Of Course Cancer Isn't Random

Despite the study in one of the world’s most prestigious scientific journals, and the high-profile media coverage of it: no, cancer is absolutely NOT mostly random and a product of “bad luck.” It wasn’t true when these same investigators published very similar work generating very similar media hype and nonsense two years ago, and it isn’t true now.  That’s what I want to talk about, but must hasten to append the obvious proviso: cancer can, rarely, be or at least seem utterly random. But to call cancer random because a child rarely gets retinoblastoma or glioblastoma, or because a non-smoker gets lung cancer would be like calling injury from violence “random” because of what stray bullets can do to innocent bystanders. In both cases, horrible things have happened for no apparent reason.

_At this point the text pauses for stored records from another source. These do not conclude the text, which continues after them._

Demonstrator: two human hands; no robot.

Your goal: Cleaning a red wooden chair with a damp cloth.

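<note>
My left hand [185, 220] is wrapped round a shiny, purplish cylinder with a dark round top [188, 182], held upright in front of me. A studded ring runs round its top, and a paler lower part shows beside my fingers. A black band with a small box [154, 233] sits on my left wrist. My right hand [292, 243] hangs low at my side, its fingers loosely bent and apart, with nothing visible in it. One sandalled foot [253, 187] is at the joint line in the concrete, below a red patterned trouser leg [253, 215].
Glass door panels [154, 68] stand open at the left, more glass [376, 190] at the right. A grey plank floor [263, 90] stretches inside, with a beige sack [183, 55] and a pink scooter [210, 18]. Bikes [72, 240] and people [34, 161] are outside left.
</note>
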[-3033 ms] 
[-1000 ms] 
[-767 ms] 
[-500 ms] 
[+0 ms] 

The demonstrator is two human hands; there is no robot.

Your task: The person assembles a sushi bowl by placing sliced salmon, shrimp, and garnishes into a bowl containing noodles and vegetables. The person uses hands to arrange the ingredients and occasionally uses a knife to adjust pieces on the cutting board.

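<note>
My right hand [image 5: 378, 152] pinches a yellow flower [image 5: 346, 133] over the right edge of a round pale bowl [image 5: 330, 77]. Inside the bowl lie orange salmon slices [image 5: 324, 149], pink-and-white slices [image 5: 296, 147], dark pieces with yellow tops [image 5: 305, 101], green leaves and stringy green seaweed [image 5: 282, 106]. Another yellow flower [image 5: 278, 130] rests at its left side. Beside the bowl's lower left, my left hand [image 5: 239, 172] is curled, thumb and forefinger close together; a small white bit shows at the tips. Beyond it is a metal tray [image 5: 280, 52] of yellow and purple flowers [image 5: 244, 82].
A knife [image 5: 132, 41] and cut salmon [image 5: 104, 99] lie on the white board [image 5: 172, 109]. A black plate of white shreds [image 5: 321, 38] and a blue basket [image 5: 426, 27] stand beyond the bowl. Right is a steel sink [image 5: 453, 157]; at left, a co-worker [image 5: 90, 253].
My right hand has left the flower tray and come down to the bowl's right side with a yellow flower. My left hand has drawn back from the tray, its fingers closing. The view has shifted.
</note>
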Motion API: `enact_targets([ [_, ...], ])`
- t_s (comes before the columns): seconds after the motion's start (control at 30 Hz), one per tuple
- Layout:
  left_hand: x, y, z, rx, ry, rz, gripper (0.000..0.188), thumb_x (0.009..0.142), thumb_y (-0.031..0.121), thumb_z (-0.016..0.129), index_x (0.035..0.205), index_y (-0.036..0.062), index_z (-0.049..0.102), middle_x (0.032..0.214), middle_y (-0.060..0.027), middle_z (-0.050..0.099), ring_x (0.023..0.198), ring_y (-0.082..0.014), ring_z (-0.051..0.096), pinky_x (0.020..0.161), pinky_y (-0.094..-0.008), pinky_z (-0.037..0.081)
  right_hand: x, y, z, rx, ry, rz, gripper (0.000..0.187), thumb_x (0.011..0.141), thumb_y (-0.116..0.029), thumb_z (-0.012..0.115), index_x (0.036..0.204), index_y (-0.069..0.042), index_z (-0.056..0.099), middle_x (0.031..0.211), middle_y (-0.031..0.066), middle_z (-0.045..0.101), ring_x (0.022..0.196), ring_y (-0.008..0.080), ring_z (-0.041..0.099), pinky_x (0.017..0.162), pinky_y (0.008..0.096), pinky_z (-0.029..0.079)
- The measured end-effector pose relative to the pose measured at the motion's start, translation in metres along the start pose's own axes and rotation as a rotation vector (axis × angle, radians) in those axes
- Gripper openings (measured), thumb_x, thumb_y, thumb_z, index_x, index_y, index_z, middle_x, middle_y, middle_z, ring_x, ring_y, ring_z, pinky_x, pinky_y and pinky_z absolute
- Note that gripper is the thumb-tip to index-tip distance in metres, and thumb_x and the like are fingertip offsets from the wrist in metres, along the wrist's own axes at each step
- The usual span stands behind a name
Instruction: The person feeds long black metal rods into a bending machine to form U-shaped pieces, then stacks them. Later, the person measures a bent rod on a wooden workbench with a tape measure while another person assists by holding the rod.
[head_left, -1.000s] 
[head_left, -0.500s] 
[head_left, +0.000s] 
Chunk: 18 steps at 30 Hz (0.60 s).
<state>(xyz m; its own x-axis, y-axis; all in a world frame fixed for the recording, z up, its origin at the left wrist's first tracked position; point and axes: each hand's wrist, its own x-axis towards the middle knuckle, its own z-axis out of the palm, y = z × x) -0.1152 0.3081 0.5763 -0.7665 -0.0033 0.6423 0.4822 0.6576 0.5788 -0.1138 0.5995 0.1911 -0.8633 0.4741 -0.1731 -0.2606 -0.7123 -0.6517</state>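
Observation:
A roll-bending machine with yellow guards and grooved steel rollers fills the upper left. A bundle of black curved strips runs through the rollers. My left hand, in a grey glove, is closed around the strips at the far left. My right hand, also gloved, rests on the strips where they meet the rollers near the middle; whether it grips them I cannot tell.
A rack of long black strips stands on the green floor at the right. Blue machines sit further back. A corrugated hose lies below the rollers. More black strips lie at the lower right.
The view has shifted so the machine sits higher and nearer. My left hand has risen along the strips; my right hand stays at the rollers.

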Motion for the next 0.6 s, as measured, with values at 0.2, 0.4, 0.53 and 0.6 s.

Of course, even the most apparently random of terrible fate may not be truly, completely random. We have abused our planet in innumerable ways and riddled our environment with a vast inventory of toxins. Perhaps some of the most seemingly random cancers to affect the human body are related to such transgressions by the body politic. Similarly, a stray bullet and its victim can be utterly random- but such a tragedy is more likely, and more common, in a society with a highly permissive attitude about guns and the profits attached to their exchange. In such ways, then, cancer can be “random”- but overwhelmingly, it is not.  The evidence we have that cancer is often, ...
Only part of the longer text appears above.